Per come era congegnata , la mozione di Cifarelli non aveva possibilità di essere approvata perché aveva messo insieme etica e legalità, il comportamento scorretto del direttore generale Tisci sui social e la presunta mancanza di titoli poer la sua nomina, il che coinvolgeva direttamente il presidente Bardi e la Giunta. La speranza era che , come è prassi nella dialettica tra maggioranza ed opposizione, ci fosse una contro mozione della maggioranza in cui si separavano le due cose, così che poteva arrivare un messaggio chiaro e netto a tutti i dirigenti dipendenti comunque dalla regione di limitarsi ad amministrare , senza lasciarsi andare a interventi politici che nulla hanno a che fare col ruolo assegnato loro . Questa seconda parte Bardi ha preferito svolgerla verbalmente, come un padre di famiglia che si concede una ramanzina forte ma che considera la vicenda conclusa per il bene di tutti. E che la ramanzina sia stato dura, c’è poco da eccepire, al punto che l’interessato ne è uscito strapazzato in misura tale che una persona non attaccata alla poltrona ne avrebbe tratto le conseguenze.   “Nel caso di specie – ha sottolineato Bardi – mi preme ricordare che la stragrande maggioranza dei lucani vuole una classe dirigente che sia all’altezza dei compiti e dei ruoli. Essere classe dirigente non comporta solo onori, ma è soprattutto un onere, da sopportare con fatica, dedizione ed esempio. A volte anche con rinunce. Rinunciare, per esempio, alle proprie idee politiche quando si hanno incarichi gestionali in un ente pubblico, perché si ha il dovere di esercitarlo secondo criteri di imparzialità, efficienza ed efficacia. Chi vuole fare politica, faccia politica. Chi ha incarichi nella pubblica amministrazione, non deve fare politica

L’imparzialità è un valore che non va  rimosso. E poi non mi piace la sovraesposizione mediatica, non mi piace la politicizzazione esasperata, non apprezzo chi distoglie tempo all’azione amministrativa per fare politica, non apprezzo un utilizzo disinvolto dei social media da parte chi riveste incarichi pubblici. Il senso del dovere, lo spirito di missione, il sano atteggiamento da servitore dello Stato che troppo spesso manca, in Basilicata e non solo.
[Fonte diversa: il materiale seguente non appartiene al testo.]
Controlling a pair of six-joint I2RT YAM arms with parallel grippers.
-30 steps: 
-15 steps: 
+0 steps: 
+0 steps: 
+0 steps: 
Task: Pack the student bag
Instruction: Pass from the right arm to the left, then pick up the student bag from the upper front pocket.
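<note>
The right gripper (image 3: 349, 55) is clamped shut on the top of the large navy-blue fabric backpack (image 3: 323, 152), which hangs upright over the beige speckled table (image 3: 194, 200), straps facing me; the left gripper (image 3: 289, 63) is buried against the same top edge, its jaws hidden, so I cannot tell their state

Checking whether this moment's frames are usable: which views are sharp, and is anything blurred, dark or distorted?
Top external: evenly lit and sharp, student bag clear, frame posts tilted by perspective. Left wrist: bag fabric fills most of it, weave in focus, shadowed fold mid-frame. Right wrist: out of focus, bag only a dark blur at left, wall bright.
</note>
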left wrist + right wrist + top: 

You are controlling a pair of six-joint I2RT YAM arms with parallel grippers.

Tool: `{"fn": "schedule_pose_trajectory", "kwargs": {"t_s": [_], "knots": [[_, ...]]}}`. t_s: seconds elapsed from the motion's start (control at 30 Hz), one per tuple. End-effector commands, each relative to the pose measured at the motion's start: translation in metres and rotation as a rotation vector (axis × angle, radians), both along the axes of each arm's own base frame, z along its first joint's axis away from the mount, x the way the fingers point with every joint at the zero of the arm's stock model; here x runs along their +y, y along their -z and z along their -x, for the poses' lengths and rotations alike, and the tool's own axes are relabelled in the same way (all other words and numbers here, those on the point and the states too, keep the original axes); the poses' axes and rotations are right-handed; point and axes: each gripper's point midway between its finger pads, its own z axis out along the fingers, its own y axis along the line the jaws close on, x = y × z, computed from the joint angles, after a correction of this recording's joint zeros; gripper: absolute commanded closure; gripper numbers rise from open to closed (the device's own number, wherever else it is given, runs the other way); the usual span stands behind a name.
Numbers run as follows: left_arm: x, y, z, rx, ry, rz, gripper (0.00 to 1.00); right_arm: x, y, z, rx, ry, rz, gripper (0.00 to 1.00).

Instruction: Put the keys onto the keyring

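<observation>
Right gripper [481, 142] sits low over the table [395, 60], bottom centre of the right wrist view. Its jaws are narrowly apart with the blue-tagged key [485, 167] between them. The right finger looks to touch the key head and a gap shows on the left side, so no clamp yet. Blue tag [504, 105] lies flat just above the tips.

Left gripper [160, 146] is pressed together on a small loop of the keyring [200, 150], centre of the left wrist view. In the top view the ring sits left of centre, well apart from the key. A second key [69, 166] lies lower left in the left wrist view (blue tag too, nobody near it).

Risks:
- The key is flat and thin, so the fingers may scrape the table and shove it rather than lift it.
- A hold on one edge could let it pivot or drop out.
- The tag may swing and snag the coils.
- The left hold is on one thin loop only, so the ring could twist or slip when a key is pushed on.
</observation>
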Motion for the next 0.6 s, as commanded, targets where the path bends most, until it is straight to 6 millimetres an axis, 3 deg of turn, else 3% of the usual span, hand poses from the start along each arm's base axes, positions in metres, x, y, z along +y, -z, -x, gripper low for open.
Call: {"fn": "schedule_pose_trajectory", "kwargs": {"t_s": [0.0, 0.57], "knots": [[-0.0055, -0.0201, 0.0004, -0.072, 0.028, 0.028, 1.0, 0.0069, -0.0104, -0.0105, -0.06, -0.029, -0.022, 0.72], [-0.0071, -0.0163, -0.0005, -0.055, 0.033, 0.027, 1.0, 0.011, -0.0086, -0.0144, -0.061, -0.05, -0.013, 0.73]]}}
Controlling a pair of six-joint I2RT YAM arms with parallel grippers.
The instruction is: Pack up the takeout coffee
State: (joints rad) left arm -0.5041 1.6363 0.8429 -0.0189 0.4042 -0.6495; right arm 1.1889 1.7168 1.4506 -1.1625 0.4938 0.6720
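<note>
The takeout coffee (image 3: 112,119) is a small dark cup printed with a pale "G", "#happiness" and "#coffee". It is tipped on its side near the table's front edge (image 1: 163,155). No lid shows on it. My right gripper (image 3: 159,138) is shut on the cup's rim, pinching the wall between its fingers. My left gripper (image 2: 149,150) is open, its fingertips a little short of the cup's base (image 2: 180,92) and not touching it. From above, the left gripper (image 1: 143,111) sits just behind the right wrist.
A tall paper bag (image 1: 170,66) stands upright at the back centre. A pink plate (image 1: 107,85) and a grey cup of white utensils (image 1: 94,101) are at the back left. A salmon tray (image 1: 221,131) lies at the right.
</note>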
“Noi dobbiamo mettere al centro del nostro agire politico – ha ribadito Bardi – solo il bene della Basilicata. Le scelte si possono sbagliare, gli uomini e le donne si possono sostituire – nessuno è indispensabile – ma quello che conta è l’animus. Se ci approcciamo alle istituzioni con la logica dell’appartenenza, non facciamo un servizio alla comunità. Mi è capitato di nominare persone con background politici lontani da questa amministrazione regionale, ma non ci ho mai visto nulla di male. Non voglio parlare di “merito”, che è un concetto difficilmente misurabile, ma di indipendenza nelle scelte e nelle valutazioni. In conclusione, voglio ribadire un concetto molto semplice: è chiaro che certi comportamenti non sono più ripetibili. E mi appello proprio a quel concetto di etica ed estetica pubblica, che ho più volte ribadito. Un valore repubblicano che deve guidare ognuno di noi. Questa mozione di censura è un legittimo atto politico che chiedo alla maggioranza di respingere proprio a causa della strumentalità che ho provato a evidenziare. Questo non vuol dire coprire errori, atteggiamenti e parole sbagliate, che non saranno più tollerate e che non dovranno più ripetersi”.  

Il perché Bardi abbia chiesto di bocciare la mozione del Pd lo ha così riassunto:

Non mi piace la “questione morale” perché di solito è una clava strumentalmente utilizzata contro il nemico e soprattutto perché la “questione morale” da sempre ne presuppone due. Una morale per i nemici e una morale per gli amici. È la doppia morale, un vizio duro a morire. Perché mi sarei aspettato il medesimo rigore dimostrato oggi, al punto da presentare una mozione di censura, non solo contro il “nemico” di turno, ma anche contro i tanti che svolgono il proprio ruolo non sempre con imparzialità, efficienza ed efficacia. Ma se sono stati nominati dagli “amici”, magari sono parenti o appartengono alla corrente politica “giusta”, hanno l’immunità. È la doppia morale”.

IN conclusione , sarebbe stato bello se i concetti espressi dal Presidente Bardi fossero stati riassunti in un ordine del giorno con l’approvazione di tutto il Consiglio. Il non farlo potrebbe autorizzare qualcuno a ripetere questi comportamenti. Salvo che a quel punto il Governatore deve prendere provvedimenti, a rischio di vanificare tutto quello che ha detto.